Y si a pesar del abuso todo sobrepasa los extremos inconcebibles, las empleadas domésticas también somos abusadas sexualmente por el empleador, hijos de los empleadores, amigos de los empleadores y bajo la tutela de la empleadora que hace como que no ve. Porque al fin y al cabo los hombres son así, sedientos de placer todo el tiempo; y mejor que se cojan a la sirvienta que a una trabajadora sexual que les puede pegar enfermedades… Y en la mayoría de los casos esa empleada doméstica es una niña que no pasa de los 12 años. Las empleadas domésticas no tenemos derecho a los dolores menstruales, porque somos máquinas, y tampoco a angustiarnos cuando nuestros hijos están enfermos en casa o en la guardería donde los dejamos para ir a trabajar. No tenemos derecho a añorar a nuestros padres y hermanos que dejamos en el pueblo cuando nos fuimos a la capital o emigramos a otro país. Tenemos la obligación de estar íntegras para servir a nuestros empleadores, vivimos por ellos y para ellos, nuestras vidas no existen, no tienen derecho a existir. Tampoco los cumpleaños, ni las navidades ni los días festivos, nosotras estamos de planta todos los días del año, a todas horas.

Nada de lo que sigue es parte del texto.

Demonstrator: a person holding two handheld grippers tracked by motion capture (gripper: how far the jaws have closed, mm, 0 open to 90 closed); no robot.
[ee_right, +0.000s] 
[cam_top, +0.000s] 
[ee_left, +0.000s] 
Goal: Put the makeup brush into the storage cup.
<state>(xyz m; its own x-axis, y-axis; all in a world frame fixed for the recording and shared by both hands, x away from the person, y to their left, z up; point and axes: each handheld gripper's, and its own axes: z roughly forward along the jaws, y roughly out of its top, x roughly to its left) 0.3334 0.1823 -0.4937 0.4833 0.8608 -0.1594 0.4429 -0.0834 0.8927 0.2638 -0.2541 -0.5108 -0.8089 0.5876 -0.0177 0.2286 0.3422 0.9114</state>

Las empleadas domésticas guardamos secretos íntimos por los que cualquier amigo de nuestros empleadores daría el brazo derecho por saber. Nunca nos dicen gracias por nuestra ética, ¿qué puede conocer de ética una limpiabaños? ¿Qué puede saber de pintura, arte, lectura, de vinos, de quesos finos y comidas gourmet? Una cosa es que las cocinemos y sirvamos, y otra es interactuar. ¿Qué puede saber una sirvienta de ropa de marca, lociones caras y teléfonos inteligentes? Tal vez nada, pero es la que cuida lo más preciado de los empleadores: sus hijos. A una sirvienta jamás le darían sus autos para ir al supermercado, pero sí les confían a sus hijos todo el día y les dan las llaves de su casa. Un auto se lo pueden rayar y chocar, ¿pero qué valor tienen sus hijos para que los dejen con una extraña que no sabe ni el idioma ni marcar a un número de emergencia, y además indocumentada, si se trata de una migrante?